Пытливый ум и простодушие, жизнестойкость и деятельная доброта, скромность и чувство собственного достоинства — все это соединилось, сплавилось в цельном характере Сашки. Тонкий и проникновенный психологический анализ, свойственный Кондратьеву, вскрывает, что и первое движение души у героя, и привычные мысли, и обдуманные поступки всегда направлены в одну сторону: сначала о других, потом о себе. Заметив, что у ротного никудышные валенки, Сашка решает добыть ему целые — снять с убитого немца, лежащего на нейтральной полосе. Затея опасная, он это отлично понимает: «Для себя ни за что бы не полез. Пропади пропадом эти валенки. Но ротного жалко. Его пимы насквозь водой пропитались…» Ранило Сашку: ему бы сразу в тыл, в медсанбат, но он возвращается к себе в роту (дважды пересекая открытое, хорошо пристрелянное немцами место, где проще простого получить еще одну, уже роковую, пулю): хочет оставить ребятам свой ППШ, у них негусто с автоматами, и попрощаться — неловко ему, он хоть и раненый, но живым отсюда выбирается, а кто знает, что ждет их… «Психанул» его спутник лейтенант в госпитале, запустив тарелкой в майора, по-хамски разговаривавшего с ранеными, — Сашка вину на себя принял, рассудив, что офицеру эта выходка так просто с рук не сойдет, может и под трибунал «загреметь», а его, рядового, скорее всего не накажут строго… И таков герой повести всюду и во всем — в большом и малом, во взаимоотношениях со случайными спутниками и девушкой, в которую влюблен. На передовой в минуты опасности и в прифронтовой деревне, где остались одни бабы…

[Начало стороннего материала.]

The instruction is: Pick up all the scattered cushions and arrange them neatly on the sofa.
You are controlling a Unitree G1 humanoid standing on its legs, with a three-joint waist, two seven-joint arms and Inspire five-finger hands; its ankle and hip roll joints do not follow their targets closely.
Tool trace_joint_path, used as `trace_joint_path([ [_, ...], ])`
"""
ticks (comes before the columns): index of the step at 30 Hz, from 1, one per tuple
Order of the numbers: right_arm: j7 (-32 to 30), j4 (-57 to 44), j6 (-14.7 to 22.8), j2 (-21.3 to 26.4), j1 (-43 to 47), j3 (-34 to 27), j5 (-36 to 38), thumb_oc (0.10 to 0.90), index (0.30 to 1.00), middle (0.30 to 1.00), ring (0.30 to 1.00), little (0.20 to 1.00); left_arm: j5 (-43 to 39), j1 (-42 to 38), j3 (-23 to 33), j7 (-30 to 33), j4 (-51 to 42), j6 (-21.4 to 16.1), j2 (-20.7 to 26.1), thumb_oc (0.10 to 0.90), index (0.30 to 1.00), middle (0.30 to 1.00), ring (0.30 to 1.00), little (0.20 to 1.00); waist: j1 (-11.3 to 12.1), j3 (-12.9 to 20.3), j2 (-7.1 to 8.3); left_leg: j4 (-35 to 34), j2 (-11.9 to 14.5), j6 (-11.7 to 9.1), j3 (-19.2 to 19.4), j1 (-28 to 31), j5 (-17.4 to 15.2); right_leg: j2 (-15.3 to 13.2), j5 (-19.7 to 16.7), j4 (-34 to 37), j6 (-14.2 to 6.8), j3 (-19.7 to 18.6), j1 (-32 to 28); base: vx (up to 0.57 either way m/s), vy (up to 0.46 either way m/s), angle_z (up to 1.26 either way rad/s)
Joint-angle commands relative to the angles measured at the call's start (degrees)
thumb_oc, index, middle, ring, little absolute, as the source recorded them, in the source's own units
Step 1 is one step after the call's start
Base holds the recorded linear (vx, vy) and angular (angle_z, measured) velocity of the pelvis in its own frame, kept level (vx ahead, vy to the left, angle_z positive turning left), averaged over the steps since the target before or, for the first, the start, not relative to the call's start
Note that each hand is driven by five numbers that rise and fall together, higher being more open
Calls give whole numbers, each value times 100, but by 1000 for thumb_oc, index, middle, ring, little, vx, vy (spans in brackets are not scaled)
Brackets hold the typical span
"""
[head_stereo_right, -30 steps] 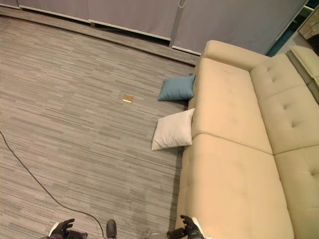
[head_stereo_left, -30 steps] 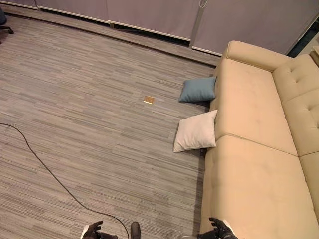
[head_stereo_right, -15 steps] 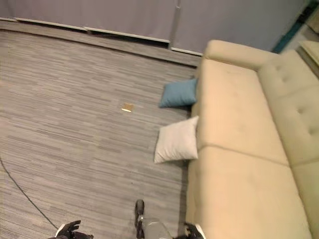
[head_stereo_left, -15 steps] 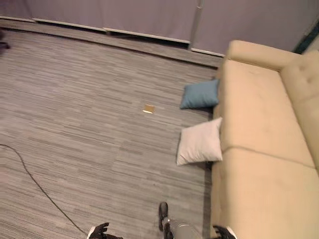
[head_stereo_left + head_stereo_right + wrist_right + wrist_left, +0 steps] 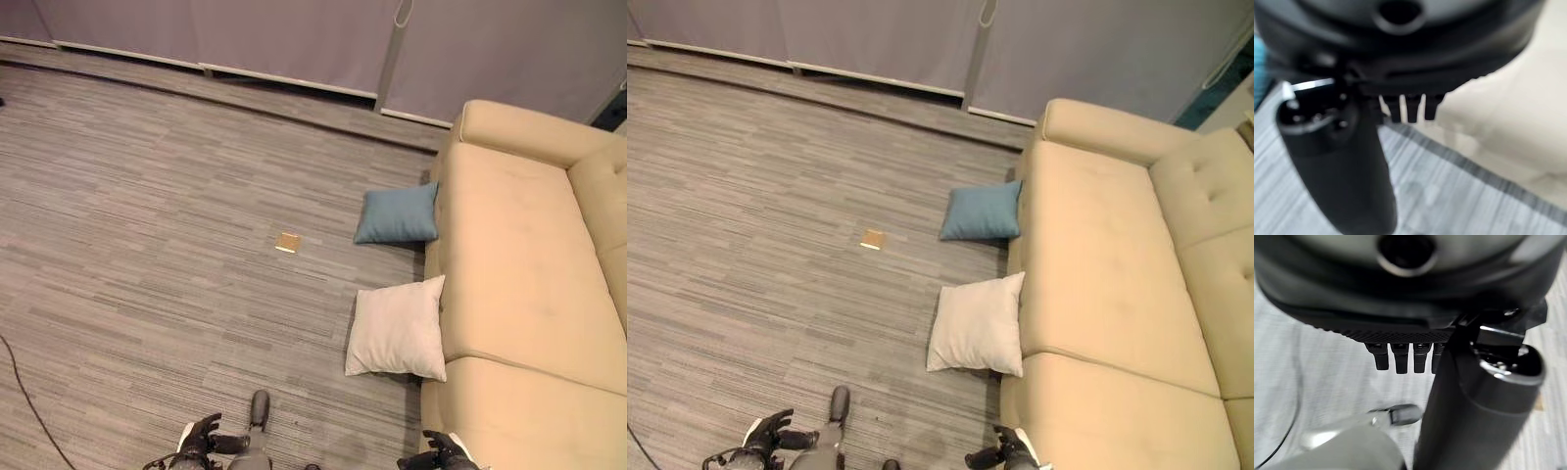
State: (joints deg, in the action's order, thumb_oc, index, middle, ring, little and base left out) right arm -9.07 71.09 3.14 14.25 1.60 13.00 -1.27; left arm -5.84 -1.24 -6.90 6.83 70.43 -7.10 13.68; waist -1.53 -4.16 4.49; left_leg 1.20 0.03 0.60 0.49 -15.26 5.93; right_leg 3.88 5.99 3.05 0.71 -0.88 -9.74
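Your left hand and right hand hang low at the near edge of the head views, fingers relaxed and apart, holding nothing; each wrist view shows a row of straight fingers with bare floor beyond. The step in hand looks like the approach to the first cushion. The white cushion lies on the floor nearest you, its far edge touching the front of the sofa. The blue cushion lies farther along, also against the sofa front. Neither is on the seat yet.

Close in on the white cushion first, face it squarely, and bend low enough that both hands can reach its opposite edges. It looks soft and will likely sag, so take it from both sides rather than pinch one corner.

A small tan square lies on the floor well apart from both cushions, off your path. The sofa's near corner sits just beside your right hand; keep that arm clear of it.
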Motion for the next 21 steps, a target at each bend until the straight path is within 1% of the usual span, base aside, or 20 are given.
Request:
trace_joint_path([
  [1,-139,-367,89,50,-11,-76,-154,800,900,900,900,900,277,78,-206,49,-126,-9,415,800,900,900,900,900,5,-48,275,374,-93,-235,97,210,-484,-617,-265,-1441,-655,-20,1034,209,235,-53],
  [2,-129,-378,88,38,39,-15,-206,800,900,900,900,900,320,24,-248,55,-158,-22,457,800,900,900,900,900,-14,-92,289,351,-137,-149,145,320,-548,-687,-505,-1842,-727,-64,1195,160,204,-45],
  [3,-124,-399,77,26,75,14,-225,800,900,900,900,900,324,-20,-264,62,-198,-5,490,800,900,900,900,900,-33,-110,256,314,-122,-98,154,378,-552,-690,-690,-2238,-748,-86,1392,178,271,-42],
  [4,-129,-467,93,3,136,45,-234,800,900,900,900,900,311,-119,-286,84,-261,-9,584,800,900,900,900,900,-107,-221,186,168,-65,-8,230,598,-597,-723,-860,-2960,-781,17,1746,164,251,-27],
  [5,-130,-498,109,-10,141,64,-249,800,900,900,900,900,320,-129,-287,97,-264,-21,613,800,900,900,900,900,-124,-232,136,117,-20,14,295,680,-628,-790,-933,-3137,-790,166,1889,125,193,-3],
  [6,-130,-499,109,-10,140,65,-249,800,900,900,900,900,320,-129,-287,97,-264,-21,613,800,900,900,900,900,-124,-234,140,114,-25,14,297,683,-628,-794,-926,-3148,-791,163,1892,121,109,0],
  [7,-142,-528,113,-17,119,60,-257,800,900,900,900,900,322,-121,-283,105,-255,-29,626,800,900,900,900,900,-150,-236,116,45,-22,18,329,805,-663,-860,-912,-3144,-762,307,1963,263,117,-6],
  [8,-133,-498,98,1,102,51,-252,800,900,900,900,900,285,-117,-272,69,-253,-37,620,800,900,900,900,900,-224,-192,109,-54,-72,3,351,1012,-760,-831,-799,-2712,-713,498,2089,347,135,-12],
  [9,-134,-465,86,5,101,33,-245,800,900,900,900,900,282,-114,-272,68,-253,-36,612,800,900,900,900,900,-255,-175,114,-58,-100,-2,364,1067,-809,-810,-732,-2488,-708,552,2104,279,85,-10],
  [10,-134,-465,86,6,101,34,-245,800,900,900,900,900,282,-113,-272,68,-253,-36,611,800,900,900,900,900,-261,-189,113,-59,-100,-4,358,1084,-815,-810,-726,-2485,-707,560,2084,176,35,-9],
  [12,-130,-414,51,38,100,-4,-230,800,900,900,900,900,314,-123,-273,50,-214,-17,609,800,900,900,900,900,-344,-182,134,-55,-178,-3,354,1241,-977,-714,-654,-1863,-691,695,2246,239,34,9],
  [13,-130,-406,45,55,97,-16,-235,800,900,900,900,900,346,-118,-276,34,-182,-13,600,800,900,900,900,900,-389,-191,154,-63,-234,3,319,1348,-1058,-661,-725,-1534,-708,754,2365,422,34,-9],
  [14,-142,-392,25,73,88,-16,-255,800,900,900,900,900,413,-123,-274,22,-118,-1,573,800,900,900,900,900,-465,-226,193,-63,-340,0,280,1578,-1232,-640,-977,-896,-794,896,2502,421,22,-24],
  [15,-146,-399,16,73,90,-3,-282,800,900,900,900,900,422,-133,-265,17,-97,-3,565,800,900,900,900,900,-473,-239,216,-54,-378,-10,292,1640,-1280,-662,-1063,-734,-835,1052,2576,316,11,-21],
  [16,-146,-399,15,75,90,-3,-282,800,900,900,900,900,422,-133,-265,17,-96,-3,562,800,900,900,900,900,-476,-250,205,-51,-368,-12,285,1654,-1290,-653,-1065,-722,-835,1062,2554,190,-7,-3],
  [17,-135,-416,11,74,78,0,-314,800,900,900,900,900,409,-143,-250,10,-77,-13,544,800,900,900,900,900,-476,-271,215,-25,-383,-36,325,1722,-1357,-718,-1140,-623,-880,1354,2618,186,-16,5],
  [18,-129,-418,4,80,68,-3,-334,800,900,900,900,900,411,-137,-244,0,-81,-19,519,800,900,900,900,900,-497,-283,208,2,-383,-45,349,1785,-1403,-752,-1164,-579,-891,1513,2660,257,-19,1],
  [19,-128,-411,11,79,27,-7,-324,800,900,900,900,900,438,-128,-262,-24,-68,-21,503,800,900,900,900,900,-525,-271,219,40,-424,-37,334,1844,-1478,-724,-1145,-482,-873,1456,2585,382,-31,-1],
  [20,-110,-374,18,83,-97,-45,-306,800,900,900,900,900,533,-59,-296,-29,-71,-48,449,800,900,900,900,900,-566,-147,241,131,-482,-42,337,1977,-1662,-696,-1168,-460,-780,1310,2425,295,-20,-1],
  [21,-110,-375,18,85,-101,-45,-306,800,900,900,900,900,534,-56,-297,-28,-72,-47,447,800,900,900,900,900,-560,-150,237,136,-477,-43,342,1982,-1670,-690,-1166,-460,-780,1307,2419,331,-26,5],
])
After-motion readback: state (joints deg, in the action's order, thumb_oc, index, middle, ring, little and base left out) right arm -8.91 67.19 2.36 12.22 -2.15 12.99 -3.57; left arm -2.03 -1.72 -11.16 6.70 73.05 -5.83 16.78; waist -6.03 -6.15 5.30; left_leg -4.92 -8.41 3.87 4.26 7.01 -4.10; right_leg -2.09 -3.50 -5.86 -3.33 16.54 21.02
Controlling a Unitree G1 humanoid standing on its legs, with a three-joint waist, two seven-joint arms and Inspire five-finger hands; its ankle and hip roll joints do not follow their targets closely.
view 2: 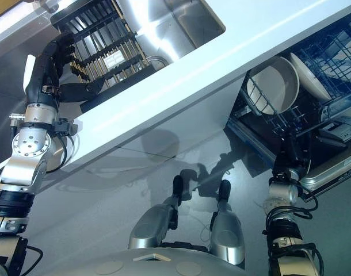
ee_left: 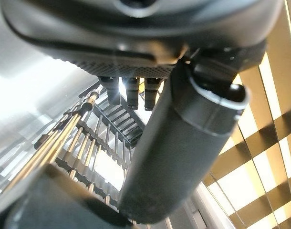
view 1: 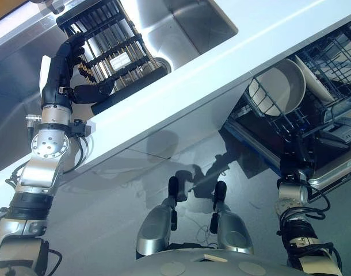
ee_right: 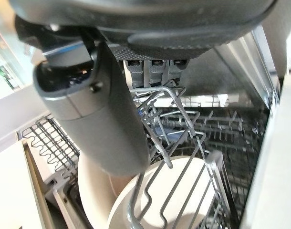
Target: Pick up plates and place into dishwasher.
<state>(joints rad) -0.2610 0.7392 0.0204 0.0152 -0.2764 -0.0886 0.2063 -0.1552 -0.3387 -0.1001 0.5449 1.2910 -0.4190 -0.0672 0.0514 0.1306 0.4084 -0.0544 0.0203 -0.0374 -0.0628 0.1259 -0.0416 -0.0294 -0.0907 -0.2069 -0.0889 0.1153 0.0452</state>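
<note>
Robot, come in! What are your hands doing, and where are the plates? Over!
Left hand open on the drying rack by the sink. Right hand open at the dishwasher rack. Two plates standing in it.

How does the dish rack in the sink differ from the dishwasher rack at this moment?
The dish rack is black, sits in the steel sink and shows no plates; the dishwasher rack is wire with a bluish tint, sits below the counter and holds white plates. The left hand is at the former, the right hand reaches into the latter. Both are slotted.
</note>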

Говоря о значении Пушкина, Достоевский обращал внимание на то, что он «первый из писателей русских создал целый ряд положительно прекрасных русских типов, найдя их в народе русском», и они не выдумка, не плод фантазии писателя, «главная красота этих типов в их правде, правде бесспорной и осязательной, так что отрицать их уже нельзя, они стоят, как изваянные». Я воспользовался этой формулой Достоевского, чтобы подчеркнуть, что автор «Сашки» не выдумал в соответствии с идеальными представлениями и литературными канонами, а нашел, отыскал в народе, сражавшемся в Отечественную войну, современный положительный прекрасный тип и правдиво изобразил его.
В «Сашке» автор выбрал для повествования одну из разновидностей сказа. Этот выбор точно соответствовал поставленной им перед собой художественной задаче — литературоведы считают, что поэтика сказа служит «выявлению народного характера, предоставляя народной массе возможность заговорить от своего имени». Именно в этом качестве сказовая форма успешно используется в «Сашке».
Повесть «Сашка» была сразу же замечена и оценена по достоинству самыми строгими в данном случае судьями — писателями, хорошо знающими войну. Я уже назвал некоторых, можно без труда расширить этот ряд, но, кажется мне, нужды в этом нет — все и так ясно. «Сашка», сразу же создавший Кондратьеву имя, несомненно, лучшая его вещь. Но она не стоит особняком, ее первенство и превосходство не затмевают достоинств других его произведений. Некоторые из них — «Селижаровский тракт», «Овсянниковский овраг», «Борькины пути-дороги», «Отпуск по ранению» — можно поставить вслед за «Сашкой». В сущности Кондратьев создал свой художественный мир. Все его вещи как бы прорастают друг в друга. Каждая из них вполне самостоятельна, но между ними существуют и внутренние, скрытые и вполне очевидные сюжетные связи: один и тот же бой возникает в них то как происходящее на наших глазах, то в воспоминаниях разных персонажей, некоторые герои переходят из одного произведения в другое, а те, что на передовой не встречались, не знали тогда друг друга, оказывается, служили под началом одного и того же старшего командира, после ранения попадали в один и тот же санвзвод или санроту, один и тот же подбитый танк служил им на поле боя ориентиром. Все произведения Кондратьева объединяет общий замысел, в сущности, они части обширной и цельной художественной структуры, и чем раньше и отчетливее читатель это ощутит, тем больше ему откроется в ржевской прозе.